PROBLEM DETAILS:
Would you write out the whole listing below exactly as given?

---+---

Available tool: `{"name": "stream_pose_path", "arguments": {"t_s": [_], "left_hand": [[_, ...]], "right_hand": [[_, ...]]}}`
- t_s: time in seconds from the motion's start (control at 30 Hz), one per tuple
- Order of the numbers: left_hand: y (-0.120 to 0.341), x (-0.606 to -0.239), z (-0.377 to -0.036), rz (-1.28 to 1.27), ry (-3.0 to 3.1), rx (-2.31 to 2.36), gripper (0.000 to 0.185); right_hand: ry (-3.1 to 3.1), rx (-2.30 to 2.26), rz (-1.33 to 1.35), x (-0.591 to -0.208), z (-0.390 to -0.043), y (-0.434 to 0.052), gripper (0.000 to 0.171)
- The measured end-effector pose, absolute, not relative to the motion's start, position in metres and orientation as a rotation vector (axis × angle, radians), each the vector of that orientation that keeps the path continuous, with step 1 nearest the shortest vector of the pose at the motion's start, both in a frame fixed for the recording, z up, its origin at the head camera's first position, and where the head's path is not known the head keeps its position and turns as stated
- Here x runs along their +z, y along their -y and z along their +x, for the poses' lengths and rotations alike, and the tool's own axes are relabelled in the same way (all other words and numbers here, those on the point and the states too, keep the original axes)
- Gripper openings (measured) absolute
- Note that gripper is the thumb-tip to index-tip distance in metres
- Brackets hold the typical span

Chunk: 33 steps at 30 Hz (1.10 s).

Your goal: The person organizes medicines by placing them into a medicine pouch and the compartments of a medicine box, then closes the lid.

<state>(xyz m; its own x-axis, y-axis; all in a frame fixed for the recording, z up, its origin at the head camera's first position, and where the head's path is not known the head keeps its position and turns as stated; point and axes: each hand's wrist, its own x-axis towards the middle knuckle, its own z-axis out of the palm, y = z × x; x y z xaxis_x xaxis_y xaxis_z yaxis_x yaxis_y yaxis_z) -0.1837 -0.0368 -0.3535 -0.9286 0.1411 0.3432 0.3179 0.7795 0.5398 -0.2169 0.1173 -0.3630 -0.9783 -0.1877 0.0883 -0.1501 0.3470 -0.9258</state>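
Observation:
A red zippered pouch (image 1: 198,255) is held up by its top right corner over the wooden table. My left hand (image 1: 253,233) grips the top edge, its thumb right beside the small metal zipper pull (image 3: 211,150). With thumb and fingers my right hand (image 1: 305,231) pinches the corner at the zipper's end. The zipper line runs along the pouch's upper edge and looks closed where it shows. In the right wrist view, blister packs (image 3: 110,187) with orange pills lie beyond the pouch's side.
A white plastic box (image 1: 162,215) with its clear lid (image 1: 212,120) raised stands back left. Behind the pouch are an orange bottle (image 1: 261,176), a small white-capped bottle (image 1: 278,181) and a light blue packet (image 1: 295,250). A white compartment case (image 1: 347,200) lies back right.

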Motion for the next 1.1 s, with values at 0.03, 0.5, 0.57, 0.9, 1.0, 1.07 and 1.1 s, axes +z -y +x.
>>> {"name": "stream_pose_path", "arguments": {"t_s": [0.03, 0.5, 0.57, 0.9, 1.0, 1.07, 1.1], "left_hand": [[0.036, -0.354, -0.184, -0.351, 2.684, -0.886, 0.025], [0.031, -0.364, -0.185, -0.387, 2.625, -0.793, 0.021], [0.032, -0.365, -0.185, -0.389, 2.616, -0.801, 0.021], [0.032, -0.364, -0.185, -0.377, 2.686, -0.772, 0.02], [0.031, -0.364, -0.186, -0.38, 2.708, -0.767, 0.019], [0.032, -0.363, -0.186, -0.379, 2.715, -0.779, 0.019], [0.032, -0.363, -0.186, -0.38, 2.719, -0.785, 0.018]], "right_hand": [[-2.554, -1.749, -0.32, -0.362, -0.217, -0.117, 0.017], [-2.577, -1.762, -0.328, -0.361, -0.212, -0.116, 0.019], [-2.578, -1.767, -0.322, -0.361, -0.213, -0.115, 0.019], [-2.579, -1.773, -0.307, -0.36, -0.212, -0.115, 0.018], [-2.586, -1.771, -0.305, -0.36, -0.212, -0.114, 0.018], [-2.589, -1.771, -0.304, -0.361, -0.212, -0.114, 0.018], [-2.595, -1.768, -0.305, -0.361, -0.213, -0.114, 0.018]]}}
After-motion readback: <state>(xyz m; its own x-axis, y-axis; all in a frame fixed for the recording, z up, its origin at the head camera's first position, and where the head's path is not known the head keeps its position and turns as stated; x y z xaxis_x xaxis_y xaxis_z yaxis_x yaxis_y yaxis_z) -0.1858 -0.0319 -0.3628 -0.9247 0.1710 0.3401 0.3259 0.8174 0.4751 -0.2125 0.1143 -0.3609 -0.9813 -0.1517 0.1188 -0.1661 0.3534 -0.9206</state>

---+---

TASK RESPONSE:
Available tool: `{"name": "stream_pose_path", "arguments": {"t_s": [_], "left_hand": [[_, ...]], "right_hand": [[_, ...]]}}`
- t_s: time in seconds from the motion's start (control at 30 Hz), one per tuple
- Order of the numbers: left_hand: y (-0.120 to 0.341), x (-0.606 to -0.239), z (-0.377 to -0.036), rz (-1.28 to 1.27), ry (-3.0 to 3.1), rx (-2.31 to 2.36), gripper (0.000 to 0.185); right_hand: ry (-3.1 to 3.1), rx (-2.30 to 2.26), rz (-1.33 to 1.35), x (-0.591 to -0.208), z (-0.390 to -0.043), y (-0.434 to 0.052), gripper (0.000 to 0.171)
- The measured end-effector pose, absolute, not relative to the motion's start, position in metres and orientation as a rotation vector (axis × angle, radians), each the vector of that orientation that keeps the path continuous, with step 1 nearest the shortest vector of the pose at the motion's start, both in a frame fixed for the recording, z up, its origin at the head camera's first position, and where the head's path is not known the head keeps its position and turns as stated
- Here x runs along their +z, y along their -y and z along their +x, for the poses' lengths and rotations alike, and the tool's own axes are relabelled in the same way (all other words and numbers here, those on the point and the states too, keep the original axes)
- Gripper openings (measured) absolute
- Note that gripper is the thumb-tip to index-tip distance in metres
- Brackets hold the typical span

Chunk: 33 steps at 30 Hz (1.10 s).

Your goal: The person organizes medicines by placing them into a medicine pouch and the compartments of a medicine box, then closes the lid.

<state>(xyz m; its own x-axis, y-axis; all in a frame fixed for the recording, z up, its origin at the head camera's first position, and where the head's path is not known the head keeps its position and turns as stated; point and axes: each hand's wrist, its own x-axis towards the middle knuckle, its own z-axis out of the palm, y = z × x; x y z xaxis_x xaxis_y xaxis_z yaxis_x yaxis_y yaxis_z) -0.1837 -0.0368 -0.3535 -0.9286 0.1411 0.3432 0.3179 0.7795 0.5398 -0.2169 0.1173 -0.3630 -0.9783 -0.1877 0.0883 -0.1501 0.3470 -0.9258</state>
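Observation:
A red zippered pouch (image 1: 198,255) is held up by its top right corner over the wooden table. My left hand (image 1: 253,233) grips the top edge, its thumb right beside the small metal zipper pull (image 3: 211,150). With thumb and fingers my right hand (image 1: 305,231) pinches the corner at the zipper's end. The zipper line runs along the pouch's upper edge and looks closed where it shows. In the right wrist view, blister packs (image 3: 110,187) with orange pills lie beyond the pouch's side.
A white plastic box (image 1: 162,215) with its clear lid (image 1: 212,120) raised stands back left. Behind the pouch are an orange bottle (image 1: 261,176), a small white-capped bottle (image 1: 278,181) and a light blue packet (image 1: 295,250). A white compartment case (image 1: 347,200) lies back right.
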
Motion for the next 1.1 s, with values at 0.03, 0.5, 0.57, 0.9, 1.0, 1.07 and 1.1 s, axes +z -y +x.
>>> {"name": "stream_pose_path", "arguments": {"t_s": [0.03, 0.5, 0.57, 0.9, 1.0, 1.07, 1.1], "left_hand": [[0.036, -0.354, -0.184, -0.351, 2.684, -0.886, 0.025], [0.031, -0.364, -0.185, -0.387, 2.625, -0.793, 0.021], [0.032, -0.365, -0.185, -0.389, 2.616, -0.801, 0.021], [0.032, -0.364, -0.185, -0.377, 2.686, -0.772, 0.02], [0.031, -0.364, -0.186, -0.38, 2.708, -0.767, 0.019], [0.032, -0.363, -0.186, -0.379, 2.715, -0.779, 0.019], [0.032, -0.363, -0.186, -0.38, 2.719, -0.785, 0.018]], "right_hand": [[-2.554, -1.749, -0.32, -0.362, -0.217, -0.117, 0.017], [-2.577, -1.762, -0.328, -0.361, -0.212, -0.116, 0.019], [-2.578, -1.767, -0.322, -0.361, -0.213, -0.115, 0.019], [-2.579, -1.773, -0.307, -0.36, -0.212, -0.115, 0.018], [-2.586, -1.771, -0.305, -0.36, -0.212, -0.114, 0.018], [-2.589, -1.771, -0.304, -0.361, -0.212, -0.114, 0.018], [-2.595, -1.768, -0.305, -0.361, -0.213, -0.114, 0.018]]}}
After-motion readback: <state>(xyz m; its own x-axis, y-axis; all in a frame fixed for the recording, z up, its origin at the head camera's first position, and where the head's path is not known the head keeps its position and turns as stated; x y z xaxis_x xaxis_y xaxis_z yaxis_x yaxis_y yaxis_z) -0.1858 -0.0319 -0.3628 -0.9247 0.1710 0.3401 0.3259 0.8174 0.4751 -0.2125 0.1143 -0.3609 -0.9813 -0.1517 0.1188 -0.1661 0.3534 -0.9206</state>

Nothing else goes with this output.